* [Problem to solve] Please return the whole listing. Keep each line exactly the same.

══ Raw data

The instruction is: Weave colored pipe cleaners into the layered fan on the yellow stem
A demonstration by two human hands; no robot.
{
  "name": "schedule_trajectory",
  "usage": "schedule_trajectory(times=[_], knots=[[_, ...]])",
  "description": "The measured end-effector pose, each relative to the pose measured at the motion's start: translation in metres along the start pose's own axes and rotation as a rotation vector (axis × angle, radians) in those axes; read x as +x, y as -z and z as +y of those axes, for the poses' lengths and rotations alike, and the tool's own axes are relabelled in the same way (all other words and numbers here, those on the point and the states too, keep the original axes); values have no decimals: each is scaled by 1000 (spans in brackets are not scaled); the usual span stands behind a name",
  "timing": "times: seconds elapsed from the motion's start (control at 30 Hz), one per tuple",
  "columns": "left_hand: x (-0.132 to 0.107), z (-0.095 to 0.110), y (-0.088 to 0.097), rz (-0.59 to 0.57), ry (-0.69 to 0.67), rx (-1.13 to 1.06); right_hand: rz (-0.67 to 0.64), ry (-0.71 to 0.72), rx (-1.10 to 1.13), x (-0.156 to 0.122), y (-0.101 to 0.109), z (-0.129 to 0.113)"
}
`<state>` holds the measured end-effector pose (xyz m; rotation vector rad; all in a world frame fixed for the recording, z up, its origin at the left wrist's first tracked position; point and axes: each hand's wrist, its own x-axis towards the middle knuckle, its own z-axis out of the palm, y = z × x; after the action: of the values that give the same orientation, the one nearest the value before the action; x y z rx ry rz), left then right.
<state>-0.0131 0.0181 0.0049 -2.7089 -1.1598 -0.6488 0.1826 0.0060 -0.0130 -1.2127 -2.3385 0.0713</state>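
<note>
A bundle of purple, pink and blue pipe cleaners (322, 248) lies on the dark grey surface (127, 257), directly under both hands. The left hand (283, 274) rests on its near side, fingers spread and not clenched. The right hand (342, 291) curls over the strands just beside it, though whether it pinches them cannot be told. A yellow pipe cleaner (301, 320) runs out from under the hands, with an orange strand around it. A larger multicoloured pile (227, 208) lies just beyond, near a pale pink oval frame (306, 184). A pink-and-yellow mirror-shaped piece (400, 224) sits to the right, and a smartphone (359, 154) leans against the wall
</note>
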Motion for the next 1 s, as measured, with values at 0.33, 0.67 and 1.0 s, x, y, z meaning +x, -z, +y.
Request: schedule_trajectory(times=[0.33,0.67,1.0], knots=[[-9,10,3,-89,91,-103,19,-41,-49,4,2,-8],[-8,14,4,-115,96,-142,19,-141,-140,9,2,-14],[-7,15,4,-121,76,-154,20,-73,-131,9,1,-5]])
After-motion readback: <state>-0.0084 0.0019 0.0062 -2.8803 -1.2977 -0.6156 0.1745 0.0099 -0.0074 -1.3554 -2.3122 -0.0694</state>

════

* [Output below]
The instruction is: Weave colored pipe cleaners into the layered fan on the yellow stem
A demonstration by two human hands; no robot.
{
  "name": "schedule_trajectory",
  "usage": "schedule_trajectory(times=[_], knots=[[_, ...]])",
  "description": "The measured end-effector pose, each relative to the pose measured at the motion's start: translation in metres along the start pose's own axes and rotation as a rotation vector (axis × angle, radians) in those axes; read x as +x, y as -z and z as +y of those axes, for the poses' lengths and rotations alike, and the tool's own axes are relabelled in the same way (all other words and numbers here, those on the point and the states too, keep the original axes); values have no decimals: each is scaled by 1000 (spans in brackets are not scaled); the usual span stands behind a name",
  "timing": "times: seconds elapsed from the motion's start (control at 30 Hz), one per tuple",
  "columns": "left_hand: x (-0.132 to 0.107), z (-0.095 to 0.110), y (-0.088 to 0.097), rz (-0.59 to 0.57), ry (-0.69 to 0.67), rx (-1.13 to 1.06); right_hand: rz (-0.67 to 0.64), ry (-0.71 to 0.72), rx (-1.10 to 1.13), x (-0.156 to 0.122), y (-0.101 to 0.109), z (-0.129 to 0.113)"
}
`<state>` holds the measured end-effector pose (xyz m; rotation vector rad; all in a world frame fixed for the recording, z up, its origin at the left wrist's first tracked position; point and axes: each hand's wrist, its own x-axis towards the middle knuckle, its own z-axis out of the palm, y = z × x; after the action: of the values that give the same orientation, the one nearest the value before the action; x y z rx ry rz), left then right.
<state>-0.0131 0.0181 0.0049 -2.7089 -1.1598 -0.6488 0.1826 0.0060 -0.0130 -1.2127 -2.3385 0.0713</state>
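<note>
A bundle of purple, pink and blue pipe cleaners (322, 248) lies on the dark grey surface (127, 257), directly under both hands. The left hand (283, 274) rests on its near side, fingers spread and not clenched. The right hand (342, 291) curls over the strands just beside it, though whether it pinches them cannot be told. A yellow pipe cleaner (301, 320) runs out from under the hands, with an orange strand around it. A larger multicoloured pile (227, 208) lies just beyond, near a pale pink oval frame (306, 184). A pink-and-yellow mirror-shaped piece (400, 224) sits to the right, and a smartphone (359, 154) leans against the wall
</note>
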Motion for the next 1 s, as measured, with values at 0.33, 0.67 and 1.0 s, x, y, z meaning +x, -z, +y.
Request: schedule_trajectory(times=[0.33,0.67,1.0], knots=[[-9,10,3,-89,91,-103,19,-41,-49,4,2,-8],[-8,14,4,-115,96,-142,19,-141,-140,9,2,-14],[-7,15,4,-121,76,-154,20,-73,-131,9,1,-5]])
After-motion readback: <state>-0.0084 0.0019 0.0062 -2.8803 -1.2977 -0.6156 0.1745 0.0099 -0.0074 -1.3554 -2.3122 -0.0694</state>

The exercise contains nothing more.